• [TASK OBJECTIVE]: Lines to be reproduced exactly: the one that holds "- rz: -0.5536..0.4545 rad" and all those after it through the end of the data. Include no others.

• [DATA BELOW]:

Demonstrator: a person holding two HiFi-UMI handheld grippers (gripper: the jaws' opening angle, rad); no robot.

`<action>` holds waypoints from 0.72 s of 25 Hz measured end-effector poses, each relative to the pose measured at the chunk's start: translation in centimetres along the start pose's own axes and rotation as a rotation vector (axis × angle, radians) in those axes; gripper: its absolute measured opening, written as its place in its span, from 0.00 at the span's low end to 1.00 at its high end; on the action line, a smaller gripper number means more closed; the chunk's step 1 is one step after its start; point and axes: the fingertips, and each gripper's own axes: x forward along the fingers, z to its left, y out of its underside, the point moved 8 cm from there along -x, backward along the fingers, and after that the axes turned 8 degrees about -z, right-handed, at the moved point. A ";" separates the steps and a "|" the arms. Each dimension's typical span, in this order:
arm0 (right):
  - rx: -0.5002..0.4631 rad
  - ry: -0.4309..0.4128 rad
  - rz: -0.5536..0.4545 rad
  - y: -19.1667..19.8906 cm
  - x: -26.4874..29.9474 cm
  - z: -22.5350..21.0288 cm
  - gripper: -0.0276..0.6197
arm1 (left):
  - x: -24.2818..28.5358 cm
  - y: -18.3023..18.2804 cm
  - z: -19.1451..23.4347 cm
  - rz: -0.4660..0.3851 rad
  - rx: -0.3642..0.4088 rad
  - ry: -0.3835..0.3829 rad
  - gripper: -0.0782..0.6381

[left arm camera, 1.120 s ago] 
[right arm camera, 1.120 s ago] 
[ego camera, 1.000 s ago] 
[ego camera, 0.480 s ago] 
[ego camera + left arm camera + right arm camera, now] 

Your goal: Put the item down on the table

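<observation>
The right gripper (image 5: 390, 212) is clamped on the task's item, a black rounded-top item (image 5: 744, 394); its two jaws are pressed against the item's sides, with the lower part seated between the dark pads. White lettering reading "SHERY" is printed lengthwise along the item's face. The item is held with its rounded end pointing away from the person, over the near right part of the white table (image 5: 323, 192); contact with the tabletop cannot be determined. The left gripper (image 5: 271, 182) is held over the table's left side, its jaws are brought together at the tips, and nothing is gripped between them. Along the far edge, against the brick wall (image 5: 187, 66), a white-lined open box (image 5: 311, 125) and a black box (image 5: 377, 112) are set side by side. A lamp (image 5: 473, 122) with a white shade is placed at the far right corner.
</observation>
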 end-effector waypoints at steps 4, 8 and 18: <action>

• [RESPONSE]:
  - rz: -0.5536..0.4545 rad
  - y: -19.1667..19.8906 cm
  - x: -26.4874..29.9474 cm
  - z: -22.5350..21.0288 cm
  - gripper: -0.0276..0.6197
arm1 (left):
  - x: -24.2818..28.5358 cm
  - y: -18.3023..18.2804 cm
  - z: -19.1451..23.4347 cm
  - rz: -0.4660..0.3851 rad
  - rx: -0.3642..0.4088 rad
  - ry: -0.3835..0.3829 rad
  - gripper: -0.0782..0.6381

[left arm camera, 1.120 s ago] 
[right arm camera, 1.120 s ago] 
[ego camera, 1.000 s ago] 
[ego camera, 0.480 s ago] 
[ego camera + left arm camera + right arm camera, now] 

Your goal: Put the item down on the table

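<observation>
The right gripper (image 5: 390, 212) is clamped on the task's item, a black rounded-top item (image 5: 744, 394); its two jaws are pressed against the item's sides, with the lower part seated between the dark pads. White lettering reading "SHERY" is printed lengthwise along the item's face. The item is held with its rounded end pointing away from the person, over the near right part of the white table (image 5: 323, 192); contact with the tabletop cannot be determined. The left gripper (image 5: 271, 182) is held over the table's left side, its jaws are brought together at the tips, and nothing is gripped between them. Along the far edge, against the brick wall (image 5: 187, 66), a white-lined open box (image 5: 311, 125) and a black box (image 5: 377, 112) are set side by side. A lamp (image 5: 473, 122) with a white shade is placed at the far right corner.
</observation>
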 end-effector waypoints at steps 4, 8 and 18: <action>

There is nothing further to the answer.